What you will do:
Your answer should hold each line of the material that contains the word "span".

Exercise data:
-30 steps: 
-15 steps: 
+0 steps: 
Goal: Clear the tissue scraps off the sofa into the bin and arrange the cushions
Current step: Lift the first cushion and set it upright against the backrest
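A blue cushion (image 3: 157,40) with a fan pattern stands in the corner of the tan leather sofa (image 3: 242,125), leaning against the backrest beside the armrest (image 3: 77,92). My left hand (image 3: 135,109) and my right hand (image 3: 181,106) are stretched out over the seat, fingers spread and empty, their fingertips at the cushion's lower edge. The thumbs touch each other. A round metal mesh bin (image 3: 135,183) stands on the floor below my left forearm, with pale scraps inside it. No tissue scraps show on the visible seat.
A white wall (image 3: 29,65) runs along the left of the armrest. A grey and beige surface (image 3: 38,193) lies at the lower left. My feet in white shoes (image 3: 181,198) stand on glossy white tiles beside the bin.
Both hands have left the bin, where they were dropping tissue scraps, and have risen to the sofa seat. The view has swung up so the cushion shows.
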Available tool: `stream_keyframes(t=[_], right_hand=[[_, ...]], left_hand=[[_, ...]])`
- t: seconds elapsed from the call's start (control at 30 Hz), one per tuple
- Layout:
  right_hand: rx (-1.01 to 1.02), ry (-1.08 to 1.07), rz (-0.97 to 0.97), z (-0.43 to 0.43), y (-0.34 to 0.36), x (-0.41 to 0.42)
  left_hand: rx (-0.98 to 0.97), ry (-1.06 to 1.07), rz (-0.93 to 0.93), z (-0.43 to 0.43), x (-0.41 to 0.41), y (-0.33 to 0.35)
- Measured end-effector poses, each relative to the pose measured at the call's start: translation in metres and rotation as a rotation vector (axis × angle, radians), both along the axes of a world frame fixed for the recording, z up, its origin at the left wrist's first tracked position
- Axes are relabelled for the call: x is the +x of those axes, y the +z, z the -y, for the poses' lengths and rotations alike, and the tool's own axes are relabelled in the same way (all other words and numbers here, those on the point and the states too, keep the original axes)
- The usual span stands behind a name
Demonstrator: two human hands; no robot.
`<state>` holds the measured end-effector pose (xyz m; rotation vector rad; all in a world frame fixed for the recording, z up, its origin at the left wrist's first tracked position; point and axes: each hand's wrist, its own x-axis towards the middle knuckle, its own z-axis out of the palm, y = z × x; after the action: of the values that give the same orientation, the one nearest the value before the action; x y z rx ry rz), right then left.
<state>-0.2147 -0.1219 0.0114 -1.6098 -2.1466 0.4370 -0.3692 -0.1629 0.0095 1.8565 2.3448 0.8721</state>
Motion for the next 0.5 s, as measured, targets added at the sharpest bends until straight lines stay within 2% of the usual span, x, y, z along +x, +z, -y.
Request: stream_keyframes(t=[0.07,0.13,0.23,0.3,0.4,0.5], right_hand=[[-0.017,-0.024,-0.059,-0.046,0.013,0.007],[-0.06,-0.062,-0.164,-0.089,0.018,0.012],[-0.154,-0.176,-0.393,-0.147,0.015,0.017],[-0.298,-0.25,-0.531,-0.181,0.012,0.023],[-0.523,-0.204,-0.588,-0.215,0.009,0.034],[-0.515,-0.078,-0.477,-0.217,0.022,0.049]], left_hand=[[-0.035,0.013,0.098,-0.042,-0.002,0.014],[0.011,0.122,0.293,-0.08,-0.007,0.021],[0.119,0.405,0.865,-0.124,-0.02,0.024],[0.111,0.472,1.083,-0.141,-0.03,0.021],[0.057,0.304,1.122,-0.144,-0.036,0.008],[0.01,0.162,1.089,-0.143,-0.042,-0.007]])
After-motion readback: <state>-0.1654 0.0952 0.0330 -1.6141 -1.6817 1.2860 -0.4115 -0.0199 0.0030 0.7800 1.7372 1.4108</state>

Result of this exercise:
- The usual span stands behind a name
Motion for the next 0.5 s, as measured, targets added at the sharpest bends until straight lines stay within 2% of the usual span, x, y, z along +x, +z, -y.

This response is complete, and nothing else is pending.